A lawsuit filed earlier this year in Texas alleges that a similar series of failures led to the wrongful arrest of Harvey Eugene Murphy Jr. by Houston police. And in New Jersey, police wrongfully arrested Nijeer Parks in 2019 after face recognition technology incorrectly flagged him as a likely match to a shoplifting suspect. An officer who had seen the suspect (before he fled) viewed the face recognition result, and said he thought it matched his memory of the suspect’s face.

After the Detroit Police Department’s third wrongful arrest from face recognition technology became public last year, Detroit’s chief of police acknowledged the problem of erroneous face recognition results tainting subsequent witness identifications. He explained that by moving straight from face recognition result to lineup, “it is possible to taint the photo lineup by presenting a person who looks most like the suspect” but is not in fact the suspect. The Department’s policy, merely telling police that they should conduct “further investigation,” had not stopped police from engaging in this bad practice.

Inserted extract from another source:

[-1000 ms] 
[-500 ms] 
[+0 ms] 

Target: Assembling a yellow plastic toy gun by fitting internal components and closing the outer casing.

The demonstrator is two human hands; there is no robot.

Because police have repeatedly proved unable or unwilling to follow face recognition searches with adequate independent investigation, police access to the technology must be strictly curtailed — and the best way to do this is through strong bans. More than 20 jurisdictions across the country, from Boston, to Pittsburgh, to San Francisco, have done just that, barring police from using this dangerous technology.

Boilerplate warnings have proven ineffective. Whether these warnings fail because of human cognitive bias toward trusting computer outputs, poor police training, incentives to quickly close cases, implicit racism, lack of consequences, the fallibility of witness identifications, or other factors, we don’t know. But if the experience of known wrongful arrests teaches us anything, it is that such warnings are woefully inadequate to protect against abuse.